Pelemahan kurs rupiah tak biasa dihindari mengingat institusi keuangan dan non keuangan di Amerika Serikat dan negara-negara Eropa yang merugi akibat subprime mortgage cenderung menarik modalnya di negara-negara berkembang termasuk Indonesia. Dana tersebut dipakai untuk menutup kerugian dan mempertahankan operasional perusahaan induk.

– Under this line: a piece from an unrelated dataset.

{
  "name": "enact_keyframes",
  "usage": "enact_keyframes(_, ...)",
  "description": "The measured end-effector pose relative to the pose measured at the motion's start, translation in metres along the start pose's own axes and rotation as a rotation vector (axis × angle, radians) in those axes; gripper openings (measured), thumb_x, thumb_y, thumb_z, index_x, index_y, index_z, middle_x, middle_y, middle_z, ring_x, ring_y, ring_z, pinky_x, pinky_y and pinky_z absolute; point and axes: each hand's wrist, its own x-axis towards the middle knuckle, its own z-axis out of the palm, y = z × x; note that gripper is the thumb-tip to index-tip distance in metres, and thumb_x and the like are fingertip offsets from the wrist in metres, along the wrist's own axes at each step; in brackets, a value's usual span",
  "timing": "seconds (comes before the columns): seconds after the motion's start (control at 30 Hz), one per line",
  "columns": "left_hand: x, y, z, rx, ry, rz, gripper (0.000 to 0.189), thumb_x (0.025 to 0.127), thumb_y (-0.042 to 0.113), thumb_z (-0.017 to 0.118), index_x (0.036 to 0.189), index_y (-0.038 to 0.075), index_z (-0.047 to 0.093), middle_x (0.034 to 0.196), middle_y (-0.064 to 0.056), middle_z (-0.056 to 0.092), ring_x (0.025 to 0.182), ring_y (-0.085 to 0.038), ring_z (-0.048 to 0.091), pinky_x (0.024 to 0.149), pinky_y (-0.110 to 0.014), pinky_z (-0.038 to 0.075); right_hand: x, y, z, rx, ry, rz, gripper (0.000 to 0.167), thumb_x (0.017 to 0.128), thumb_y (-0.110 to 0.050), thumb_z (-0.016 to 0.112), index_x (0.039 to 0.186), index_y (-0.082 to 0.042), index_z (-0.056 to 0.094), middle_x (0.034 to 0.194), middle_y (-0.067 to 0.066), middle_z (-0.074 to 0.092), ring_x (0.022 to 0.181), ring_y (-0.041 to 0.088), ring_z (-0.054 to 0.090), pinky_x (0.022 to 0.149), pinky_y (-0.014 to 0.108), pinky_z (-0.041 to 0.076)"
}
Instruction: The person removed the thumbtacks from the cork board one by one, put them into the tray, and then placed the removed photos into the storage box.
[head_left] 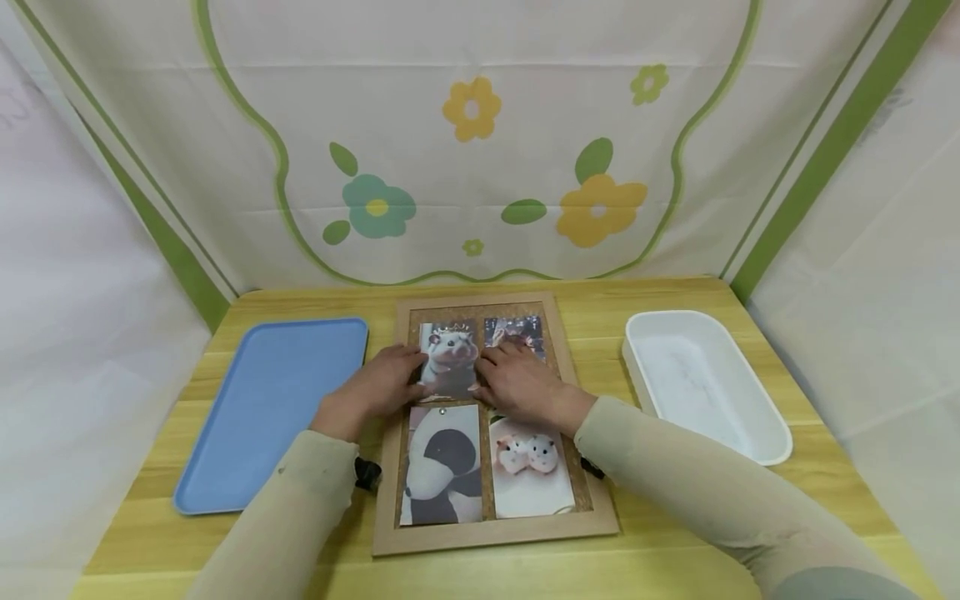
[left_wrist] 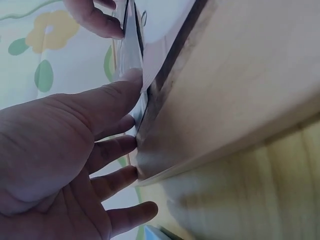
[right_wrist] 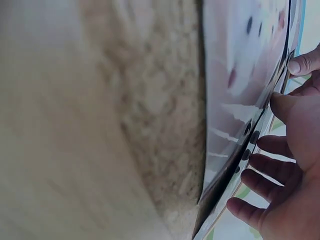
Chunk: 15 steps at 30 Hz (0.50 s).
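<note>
A photo card of a crowned hamster (head_left: 450,362) lies at the upper left of a wood-framed cork board (head_left: 495,537). My left hand (head_left: 384,382) touches its left edge, thumb near the lower corner. In the left wrist view this hand's other fingers spread loosely along the frame. At the card's right edge rest the fingertips of my right hand (head_left: 525,382), which covers part of the upper right photo card (head_left: 528,327). Below are a panda card (head_left: 442,475), with a small pin at its top, and a card with two white hamsters (head_left: 531,479).
On the left of the wooden table (head_left: 660,554) lies a blue tray (head_left: 281,404). A white rectangular bin (head_left: 708,392) stands on the right. Behind hangs a flower-patterned cloth (head_left: 480,183), with pale cloth on both sides.
</note>
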Motion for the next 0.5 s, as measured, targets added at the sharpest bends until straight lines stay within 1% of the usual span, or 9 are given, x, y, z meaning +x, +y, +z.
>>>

Untuk menjaga stabilitas keseimbangan permintaan dan pasokan di pasar valas, Bank Indonesia mulai mengatur pembelian valuta asing. Ketentuan ini berlaku untuk pembelian valas ke bank, baik oleh semua pelaku ekonomi selain bank seperti nasabah individu, badan hukum Indonesia, dan pihak asing. Selain untuk menjaga keseimbangan permintaan dan pasokan di pasar valas, peraturan ini dikeluarkan juga untuk mengurangi tekanan yang berlebihan terhadap nilai tukar rupiah dan meminimalkan tujuan pembelian valuta asing yang bersifat spekulatif.

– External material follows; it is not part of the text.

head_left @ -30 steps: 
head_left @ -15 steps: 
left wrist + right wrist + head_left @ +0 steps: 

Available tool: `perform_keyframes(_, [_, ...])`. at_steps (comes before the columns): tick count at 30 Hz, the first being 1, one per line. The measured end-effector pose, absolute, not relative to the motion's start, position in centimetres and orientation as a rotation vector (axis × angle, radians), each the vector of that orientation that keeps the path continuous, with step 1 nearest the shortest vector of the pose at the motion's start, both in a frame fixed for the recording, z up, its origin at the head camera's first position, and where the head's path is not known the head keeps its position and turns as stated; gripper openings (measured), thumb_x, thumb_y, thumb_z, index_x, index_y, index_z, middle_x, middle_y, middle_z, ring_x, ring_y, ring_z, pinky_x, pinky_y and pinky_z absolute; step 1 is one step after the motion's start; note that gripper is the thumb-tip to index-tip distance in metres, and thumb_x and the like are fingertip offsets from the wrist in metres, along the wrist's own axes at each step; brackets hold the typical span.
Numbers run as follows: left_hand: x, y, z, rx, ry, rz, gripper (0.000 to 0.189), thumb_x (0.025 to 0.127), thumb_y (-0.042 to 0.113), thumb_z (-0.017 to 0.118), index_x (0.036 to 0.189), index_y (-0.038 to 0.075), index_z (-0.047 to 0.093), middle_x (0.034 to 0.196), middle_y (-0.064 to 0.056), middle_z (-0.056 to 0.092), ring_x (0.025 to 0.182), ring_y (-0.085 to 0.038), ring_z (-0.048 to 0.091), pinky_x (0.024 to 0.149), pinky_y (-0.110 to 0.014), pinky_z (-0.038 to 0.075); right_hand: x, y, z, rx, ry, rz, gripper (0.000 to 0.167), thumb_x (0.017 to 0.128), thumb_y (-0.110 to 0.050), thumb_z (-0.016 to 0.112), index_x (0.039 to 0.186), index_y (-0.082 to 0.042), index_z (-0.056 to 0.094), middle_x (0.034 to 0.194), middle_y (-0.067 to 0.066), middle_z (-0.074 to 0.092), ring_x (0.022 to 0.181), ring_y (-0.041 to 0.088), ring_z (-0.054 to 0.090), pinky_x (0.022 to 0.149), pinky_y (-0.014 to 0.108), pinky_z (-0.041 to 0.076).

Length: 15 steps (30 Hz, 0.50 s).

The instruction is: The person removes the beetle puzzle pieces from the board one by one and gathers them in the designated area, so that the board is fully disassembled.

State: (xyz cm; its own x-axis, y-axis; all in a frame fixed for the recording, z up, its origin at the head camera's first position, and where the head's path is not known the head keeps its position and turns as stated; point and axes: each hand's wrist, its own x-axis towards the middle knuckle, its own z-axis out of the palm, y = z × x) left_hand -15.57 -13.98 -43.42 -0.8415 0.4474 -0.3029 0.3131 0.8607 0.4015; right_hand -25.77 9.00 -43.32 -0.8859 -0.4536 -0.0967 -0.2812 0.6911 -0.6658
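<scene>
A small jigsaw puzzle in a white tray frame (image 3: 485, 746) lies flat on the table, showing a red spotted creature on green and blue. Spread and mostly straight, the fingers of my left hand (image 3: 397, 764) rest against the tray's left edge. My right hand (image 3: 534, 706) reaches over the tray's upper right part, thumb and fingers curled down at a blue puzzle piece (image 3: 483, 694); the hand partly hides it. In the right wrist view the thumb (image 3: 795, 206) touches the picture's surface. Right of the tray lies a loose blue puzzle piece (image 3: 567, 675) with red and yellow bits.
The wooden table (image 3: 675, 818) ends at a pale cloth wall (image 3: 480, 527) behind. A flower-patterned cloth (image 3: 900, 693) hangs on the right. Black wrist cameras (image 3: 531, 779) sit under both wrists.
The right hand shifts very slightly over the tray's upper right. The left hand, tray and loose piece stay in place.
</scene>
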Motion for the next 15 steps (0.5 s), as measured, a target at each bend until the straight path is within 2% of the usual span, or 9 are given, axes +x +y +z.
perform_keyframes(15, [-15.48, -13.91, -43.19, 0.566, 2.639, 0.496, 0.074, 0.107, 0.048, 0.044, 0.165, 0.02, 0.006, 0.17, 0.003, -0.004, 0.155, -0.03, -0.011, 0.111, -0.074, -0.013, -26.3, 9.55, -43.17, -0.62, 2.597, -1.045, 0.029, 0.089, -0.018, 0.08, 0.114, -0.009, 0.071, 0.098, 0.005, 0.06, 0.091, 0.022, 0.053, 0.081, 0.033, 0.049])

Pada hakikatnya, pelemahan rupiah secara terukur justru membawa sejumlah manfaat bagi perekonomian domestik. Pelemahan rupiah yang terkendali akan menolong eksportir bagi perekonomian domestik. Pelemahan rupiah yang terkendali akan menolong eksportir yang terimbas resesi global. Kondisi itu juga akan menekan impor sehingga surplus devisa nerasa perdagangan terjaga. Impor yang menurun selanjutnya akan mengurangi tekanan inflasi yang berasal dari barang impor (imported inflation). Jika inflasi turun, Bank Indonesia tentu tak perlu lagi menaikkan suku bunga acuan atau BI Rate yang kini berada di level 9,5 %. Suku bunga kredit yang murah amat diperlukan agar sektor riil tak kehilangan daya saing.

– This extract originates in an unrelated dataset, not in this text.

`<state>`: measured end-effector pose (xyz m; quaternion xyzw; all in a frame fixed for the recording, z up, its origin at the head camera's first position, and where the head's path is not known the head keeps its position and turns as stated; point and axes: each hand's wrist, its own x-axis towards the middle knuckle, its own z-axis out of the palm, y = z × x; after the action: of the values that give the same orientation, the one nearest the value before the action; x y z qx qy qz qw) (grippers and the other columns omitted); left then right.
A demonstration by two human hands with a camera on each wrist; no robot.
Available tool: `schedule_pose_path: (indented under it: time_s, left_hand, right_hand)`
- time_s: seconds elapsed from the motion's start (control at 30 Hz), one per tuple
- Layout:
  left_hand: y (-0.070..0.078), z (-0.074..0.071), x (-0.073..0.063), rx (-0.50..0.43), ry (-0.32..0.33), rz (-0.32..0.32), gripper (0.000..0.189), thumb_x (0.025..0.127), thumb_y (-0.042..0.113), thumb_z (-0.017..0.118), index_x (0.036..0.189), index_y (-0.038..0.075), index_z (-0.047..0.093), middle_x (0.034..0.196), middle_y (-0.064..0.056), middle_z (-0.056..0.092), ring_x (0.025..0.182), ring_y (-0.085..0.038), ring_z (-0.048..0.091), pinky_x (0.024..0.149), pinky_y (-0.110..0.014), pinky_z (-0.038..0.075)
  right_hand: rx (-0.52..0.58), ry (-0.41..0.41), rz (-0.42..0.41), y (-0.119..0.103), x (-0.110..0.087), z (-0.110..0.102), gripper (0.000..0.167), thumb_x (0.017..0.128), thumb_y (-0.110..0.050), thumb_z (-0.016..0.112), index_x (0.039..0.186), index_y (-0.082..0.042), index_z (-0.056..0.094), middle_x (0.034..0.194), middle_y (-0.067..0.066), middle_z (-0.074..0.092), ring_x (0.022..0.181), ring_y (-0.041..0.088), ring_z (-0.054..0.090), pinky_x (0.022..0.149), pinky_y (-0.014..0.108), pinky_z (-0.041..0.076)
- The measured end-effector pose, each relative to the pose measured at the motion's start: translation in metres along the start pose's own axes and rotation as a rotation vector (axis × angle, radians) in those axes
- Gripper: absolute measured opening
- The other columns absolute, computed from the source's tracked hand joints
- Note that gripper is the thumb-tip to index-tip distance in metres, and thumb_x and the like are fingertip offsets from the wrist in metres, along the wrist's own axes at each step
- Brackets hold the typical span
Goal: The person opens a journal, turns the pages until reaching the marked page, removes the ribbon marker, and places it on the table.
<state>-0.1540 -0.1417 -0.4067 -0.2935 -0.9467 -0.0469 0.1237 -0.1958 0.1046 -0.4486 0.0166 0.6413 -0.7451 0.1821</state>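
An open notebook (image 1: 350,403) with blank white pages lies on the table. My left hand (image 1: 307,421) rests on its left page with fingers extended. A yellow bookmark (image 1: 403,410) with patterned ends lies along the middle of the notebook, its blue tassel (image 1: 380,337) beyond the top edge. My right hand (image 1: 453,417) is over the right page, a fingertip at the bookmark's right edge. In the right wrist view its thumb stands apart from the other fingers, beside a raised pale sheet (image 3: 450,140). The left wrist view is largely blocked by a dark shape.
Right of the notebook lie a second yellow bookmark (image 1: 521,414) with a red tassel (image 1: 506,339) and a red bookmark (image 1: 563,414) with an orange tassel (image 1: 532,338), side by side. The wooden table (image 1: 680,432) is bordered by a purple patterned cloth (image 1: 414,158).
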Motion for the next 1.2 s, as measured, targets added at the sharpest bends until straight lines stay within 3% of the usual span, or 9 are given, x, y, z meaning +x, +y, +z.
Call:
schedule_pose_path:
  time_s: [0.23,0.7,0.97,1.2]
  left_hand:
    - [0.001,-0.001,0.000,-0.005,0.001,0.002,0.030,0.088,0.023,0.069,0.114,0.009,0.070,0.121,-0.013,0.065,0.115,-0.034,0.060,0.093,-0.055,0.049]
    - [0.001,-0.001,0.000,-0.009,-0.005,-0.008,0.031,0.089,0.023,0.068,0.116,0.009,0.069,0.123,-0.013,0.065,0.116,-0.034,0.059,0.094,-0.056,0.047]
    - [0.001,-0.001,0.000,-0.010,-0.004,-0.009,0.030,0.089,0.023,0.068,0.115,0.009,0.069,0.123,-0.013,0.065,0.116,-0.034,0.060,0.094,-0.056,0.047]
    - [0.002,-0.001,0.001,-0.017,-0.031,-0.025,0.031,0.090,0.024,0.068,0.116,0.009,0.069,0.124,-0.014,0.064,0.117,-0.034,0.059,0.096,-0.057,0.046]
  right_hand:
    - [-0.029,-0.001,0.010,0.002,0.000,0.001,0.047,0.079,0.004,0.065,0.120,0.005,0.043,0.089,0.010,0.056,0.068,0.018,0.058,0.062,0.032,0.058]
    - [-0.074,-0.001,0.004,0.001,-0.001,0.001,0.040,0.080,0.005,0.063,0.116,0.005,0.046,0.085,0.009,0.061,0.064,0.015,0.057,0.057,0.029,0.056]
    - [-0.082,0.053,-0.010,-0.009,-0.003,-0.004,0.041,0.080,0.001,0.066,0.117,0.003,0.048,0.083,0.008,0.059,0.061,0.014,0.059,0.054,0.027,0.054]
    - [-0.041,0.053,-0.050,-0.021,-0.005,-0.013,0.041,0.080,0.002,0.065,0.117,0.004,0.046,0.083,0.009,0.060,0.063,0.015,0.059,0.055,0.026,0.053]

Akan tetapi yang terjadi saat ini adalah penurunan nilai rupiah yang fluktuatif dan menyebabkan ketidakpastian keadaan ekonomi. Pengusaha impor mengalami high cost economy karena harga bahan baku produksi yang harus dibeli menjadi relatif lebih mahal. Melemahnya nilai tukar rupiah, terutama terhadap dolar AS dan Yen Jepang, akan mempengaruhi harga pokok produksi industri kendaraan karena kandungan impor bahan bakunya. Pada industri sepeda motor, impor bahan baku maksimal sebesar 30%.

Kenaikan biaya pokok produksi tentu mendorong industri menaikkan harga penjualan produk. Namun, penjualan otomotif di pasar domestik akan lebih banyak dipengaruhi oleh suku bunga kredit, tingkat inflasi, dan akses pembiayaan. Harga jual peroduk bagi masyarakat akan meningkat dan membebani masyarakat.

Menguatnya nilai dolar juga memiliki dampak global. Penurunan nilai mata uang negara lain terhadap dolar menyebabkan kenaikan harga barang terutama di negara-negara berkembang yang akhirnya menyebabkan tingkat inflasi meningkat.